**What to work on:**
Pictures aside, copy exactly the lines running from the one with "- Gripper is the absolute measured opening" to the end of the records.

=== Begin Enclosure ===

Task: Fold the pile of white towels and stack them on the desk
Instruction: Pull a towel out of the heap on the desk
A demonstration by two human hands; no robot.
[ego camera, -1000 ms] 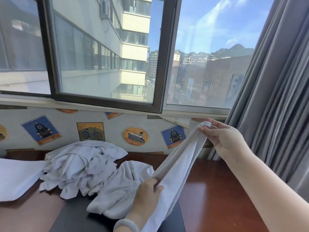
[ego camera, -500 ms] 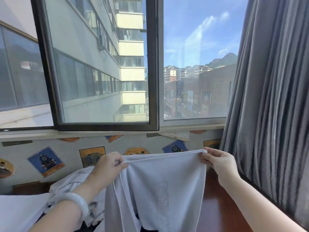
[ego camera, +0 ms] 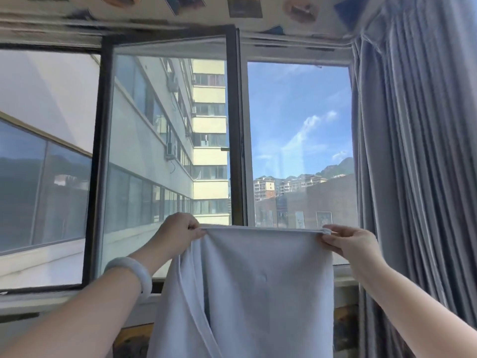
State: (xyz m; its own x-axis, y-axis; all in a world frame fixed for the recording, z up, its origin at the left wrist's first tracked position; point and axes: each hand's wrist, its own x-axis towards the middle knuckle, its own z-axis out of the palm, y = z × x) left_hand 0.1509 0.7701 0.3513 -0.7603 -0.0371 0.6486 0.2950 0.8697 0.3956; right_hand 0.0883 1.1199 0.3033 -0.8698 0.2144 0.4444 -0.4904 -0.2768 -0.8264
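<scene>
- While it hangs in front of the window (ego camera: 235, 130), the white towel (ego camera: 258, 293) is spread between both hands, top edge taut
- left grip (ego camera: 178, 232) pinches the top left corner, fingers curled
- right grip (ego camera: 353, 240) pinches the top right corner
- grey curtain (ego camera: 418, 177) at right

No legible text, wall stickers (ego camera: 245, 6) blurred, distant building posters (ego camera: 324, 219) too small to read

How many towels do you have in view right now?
1. The white towel hangs before the window, top corners pinched by the left hand and right hand. The desk is out of frame, so others may be hidden.
</scene>
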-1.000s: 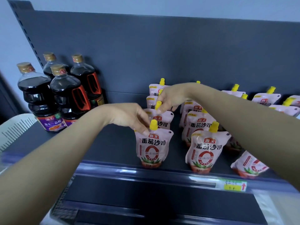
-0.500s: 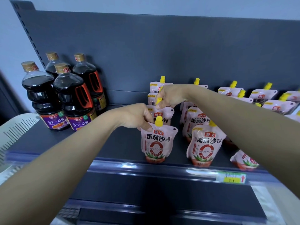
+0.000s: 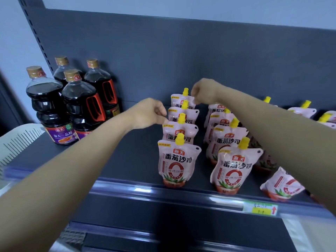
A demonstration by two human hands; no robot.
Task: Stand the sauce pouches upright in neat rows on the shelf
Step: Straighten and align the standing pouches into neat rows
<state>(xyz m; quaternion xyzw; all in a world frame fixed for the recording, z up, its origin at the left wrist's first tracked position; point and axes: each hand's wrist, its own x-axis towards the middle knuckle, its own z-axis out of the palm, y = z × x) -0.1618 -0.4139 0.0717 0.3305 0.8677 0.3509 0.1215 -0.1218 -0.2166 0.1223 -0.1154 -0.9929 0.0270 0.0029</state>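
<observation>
Head view: I see a dark grey metal shelf (image 3: 127,160) with a clear blue-tinted price rail along its front edge, carrying pink plastic sauce pouches with yellow screw caps. The nearest column of four stands upright in a straight line from front to back; its front pouch (image 3: 179,163) sits just behind the rail, and the rearmost pouch (image 3: 181,101) stands near the back panel. A second upright column begins with a front pouch (image 3: 234,169) to the right, and a tilted pouch (image 3: 281,185) leans over at the shelf edge further right. More pouches lie farther back on the right, partly hidden by the right forearm. The left hand (image 3: 149,113) is curled with its fingertips pinched narrowly at the top left corner of the third pouch back (image 3: 180,131); I cannot tell whether it truly grips the film. The right hand (image 3: 203,91) is likewise loosely fisted beside the cap of the rearmost pouch, fingers closed at its top right corner; contact is unclear. Four dark soy-sauce bottles with gold caps (image 3: 80,106) stand at the left, well apart from the pouches. A green and yellow price tag (image 3: 260,209) sits in the rail.
</observation>
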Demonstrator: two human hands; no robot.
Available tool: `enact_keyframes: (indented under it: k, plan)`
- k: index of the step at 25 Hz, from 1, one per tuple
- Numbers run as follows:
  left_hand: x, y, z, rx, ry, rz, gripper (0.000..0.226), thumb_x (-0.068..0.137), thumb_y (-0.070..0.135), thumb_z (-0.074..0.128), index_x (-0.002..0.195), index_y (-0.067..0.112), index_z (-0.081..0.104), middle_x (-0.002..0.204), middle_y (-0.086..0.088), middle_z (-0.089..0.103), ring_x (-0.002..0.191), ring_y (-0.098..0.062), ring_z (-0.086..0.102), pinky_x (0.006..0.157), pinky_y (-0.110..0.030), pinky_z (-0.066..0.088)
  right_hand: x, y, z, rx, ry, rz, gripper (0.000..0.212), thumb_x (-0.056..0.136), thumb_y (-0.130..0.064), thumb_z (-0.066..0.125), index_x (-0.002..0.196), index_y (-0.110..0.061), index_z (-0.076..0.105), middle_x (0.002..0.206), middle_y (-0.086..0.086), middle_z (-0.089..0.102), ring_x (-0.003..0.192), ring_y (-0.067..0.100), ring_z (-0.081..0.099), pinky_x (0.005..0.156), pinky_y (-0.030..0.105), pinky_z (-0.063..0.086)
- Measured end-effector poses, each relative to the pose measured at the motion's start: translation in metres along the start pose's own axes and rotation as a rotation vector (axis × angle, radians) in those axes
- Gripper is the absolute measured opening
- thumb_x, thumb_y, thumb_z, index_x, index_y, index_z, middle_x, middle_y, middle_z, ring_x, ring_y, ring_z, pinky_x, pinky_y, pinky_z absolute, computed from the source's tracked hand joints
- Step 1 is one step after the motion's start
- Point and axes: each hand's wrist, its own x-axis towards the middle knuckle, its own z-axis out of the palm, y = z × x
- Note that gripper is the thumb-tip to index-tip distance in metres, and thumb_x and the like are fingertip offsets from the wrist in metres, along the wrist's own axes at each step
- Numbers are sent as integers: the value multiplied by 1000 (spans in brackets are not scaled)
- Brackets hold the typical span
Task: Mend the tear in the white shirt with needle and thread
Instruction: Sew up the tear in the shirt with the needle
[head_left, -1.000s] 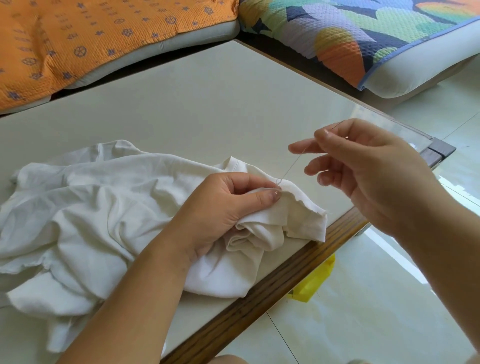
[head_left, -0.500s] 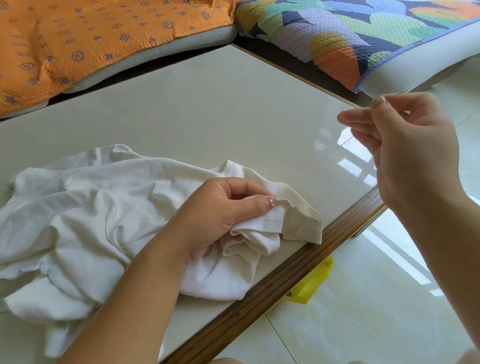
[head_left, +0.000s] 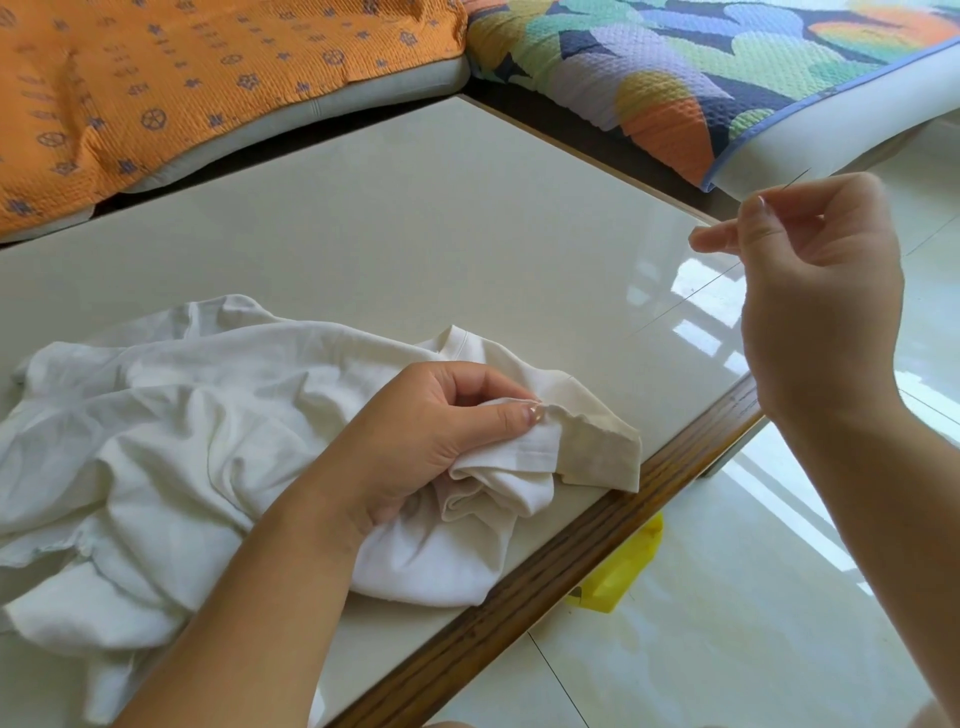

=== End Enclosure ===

**Task response:**
- Gripper is the absolute measured opening
- thumb_x, thumb_y, thumb_z, index_x, index_y, index_z, middle_x, middle_y, middle_z, ring_x, ring_y, ring_z, pinky_x, pinky_y, pinky_z absolute, computed from the source's tracked hand joints
- Step 1 is one step after the motion's start
- Point and axes: each hand's wrist, its own x-axis towards the middle knuckle, its own z-axis out of the palm, y = z × x
- Note that gripper is the thumb-tip to index-tip distance in metres, and thumb_x and the like are fingertip offsets from the wrist in metres, along the wrist's own axes at each step
- Numbers are sent as integers: the value multiplied by 1000 (spans in brackets are not scaled)
- Brackets hold the typical span
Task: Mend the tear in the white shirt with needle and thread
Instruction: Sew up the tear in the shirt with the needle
[head_left, -1.000s] 
[head_left, -0.500s] 
[head_left, +0.000s] 

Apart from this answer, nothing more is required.